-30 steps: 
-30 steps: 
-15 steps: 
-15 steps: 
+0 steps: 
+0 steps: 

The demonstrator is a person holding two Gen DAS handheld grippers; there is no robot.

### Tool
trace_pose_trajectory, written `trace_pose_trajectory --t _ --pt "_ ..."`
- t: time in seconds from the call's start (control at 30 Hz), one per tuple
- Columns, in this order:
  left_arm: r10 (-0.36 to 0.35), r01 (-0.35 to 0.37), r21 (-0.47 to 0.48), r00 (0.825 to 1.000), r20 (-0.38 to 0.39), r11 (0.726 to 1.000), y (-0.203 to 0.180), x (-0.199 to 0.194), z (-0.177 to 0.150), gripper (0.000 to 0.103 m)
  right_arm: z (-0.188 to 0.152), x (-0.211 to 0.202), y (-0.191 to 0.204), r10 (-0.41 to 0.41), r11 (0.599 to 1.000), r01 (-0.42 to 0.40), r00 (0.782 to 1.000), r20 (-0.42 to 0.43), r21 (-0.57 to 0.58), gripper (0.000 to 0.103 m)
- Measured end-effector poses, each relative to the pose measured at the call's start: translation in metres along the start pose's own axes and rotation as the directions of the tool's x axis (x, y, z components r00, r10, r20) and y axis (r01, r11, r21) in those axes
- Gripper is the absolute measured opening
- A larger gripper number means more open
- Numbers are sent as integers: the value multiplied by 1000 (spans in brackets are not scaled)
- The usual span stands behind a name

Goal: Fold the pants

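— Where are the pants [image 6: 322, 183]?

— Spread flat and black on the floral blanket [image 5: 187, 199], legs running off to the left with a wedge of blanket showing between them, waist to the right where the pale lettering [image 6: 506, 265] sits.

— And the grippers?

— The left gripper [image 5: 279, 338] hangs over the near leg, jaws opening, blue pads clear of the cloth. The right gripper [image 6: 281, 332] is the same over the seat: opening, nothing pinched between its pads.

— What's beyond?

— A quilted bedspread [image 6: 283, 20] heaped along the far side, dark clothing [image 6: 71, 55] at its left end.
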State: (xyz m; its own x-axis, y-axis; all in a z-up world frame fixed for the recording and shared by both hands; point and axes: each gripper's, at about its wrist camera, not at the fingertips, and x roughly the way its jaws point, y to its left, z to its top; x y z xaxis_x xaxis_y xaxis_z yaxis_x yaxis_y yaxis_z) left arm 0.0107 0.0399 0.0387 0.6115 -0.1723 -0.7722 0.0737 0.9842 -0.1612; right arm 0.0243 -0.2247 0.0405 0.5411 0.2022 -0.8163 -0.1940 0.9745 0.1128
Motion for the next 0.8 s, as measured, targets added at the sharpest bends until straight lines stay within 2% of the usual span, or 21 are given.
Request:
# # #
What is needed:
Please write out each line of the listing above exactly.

Task result:
-30 steps: 
-30 steps: 
-15 steps: 
-15 steps: 
+0 steps: 
+0 steps: 

The demonstrator is a person holding two Gen DAS handheld grippers; there is no robot.

### Tool
trace_pose_trajectory, written `trace_pose_trajectory --t _ --pt "_ ..."`
- t: time in seconds from the call's start (control at 30 Hz), one per tuple
- Columns, in this order:
  left_arm: r10 (-0.36 to 0.35), r01 (-0.35 to 0.37), r21 (-0.47 to 0.48), r00 (0.825 to 1.000), r20 (-0.38 to 0.39), r11 (0.726 to 1.000), y (-0.203 to 0.180), x (-0.199 to 0.194), z (-0.177 to 0.150), gripper (0.000 to 0.103 m)
  right_arm: z (-0.188 to 0.152), x (-0.211 to 0.202), y (-0.191 to 0.204), r10 (-0.41 to 0.41), r11 (0.599 to 1.000), r01 (-0.42 to 0.40), r00 (0.782 to 1.000), r20 (-0.42 to 0.43), r21 (-0.57 to 0.58), gripper (0.000 to 0.103 m)
- Measured end-effector poses, each relative to the pose measured at the call's start: translation in metres along the start pose's own axes and rotation as the directions of the tool's x axis (x, y, z components r00, r10, r20) and y axis (r01, r11, r21) in those axes
- Gripper is the absolute measured opening
- A larger gripper number means more open
- Numbers are sent as integers: the value multiplied by 1000 (spans in brackets are not scaled)
- The usual span stands behind a name

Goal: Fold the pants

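— Where are the pants [image 6: 322, 183]?

— Spread flat and black on the floral blanket [image 5: 187, 199], legs running off to the left with a wedge of blanket showing between them, waist to the right where the pale lettering [image 6: 506, 265] sits.

— And the grippers?

— The left gripper [image 5: 279, 338] hangs over the near leg, jaws opening, blue pads clear of the cloth. The right gripper [image 6: 281, 332] is the same over the seat: opening, nothing pinched between its pads.

— What's beyond?

— A quilted bedspread [image 6: 283, 20] heaped along the far side, dark clothing [image 6: 71, 55] at its left end.
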State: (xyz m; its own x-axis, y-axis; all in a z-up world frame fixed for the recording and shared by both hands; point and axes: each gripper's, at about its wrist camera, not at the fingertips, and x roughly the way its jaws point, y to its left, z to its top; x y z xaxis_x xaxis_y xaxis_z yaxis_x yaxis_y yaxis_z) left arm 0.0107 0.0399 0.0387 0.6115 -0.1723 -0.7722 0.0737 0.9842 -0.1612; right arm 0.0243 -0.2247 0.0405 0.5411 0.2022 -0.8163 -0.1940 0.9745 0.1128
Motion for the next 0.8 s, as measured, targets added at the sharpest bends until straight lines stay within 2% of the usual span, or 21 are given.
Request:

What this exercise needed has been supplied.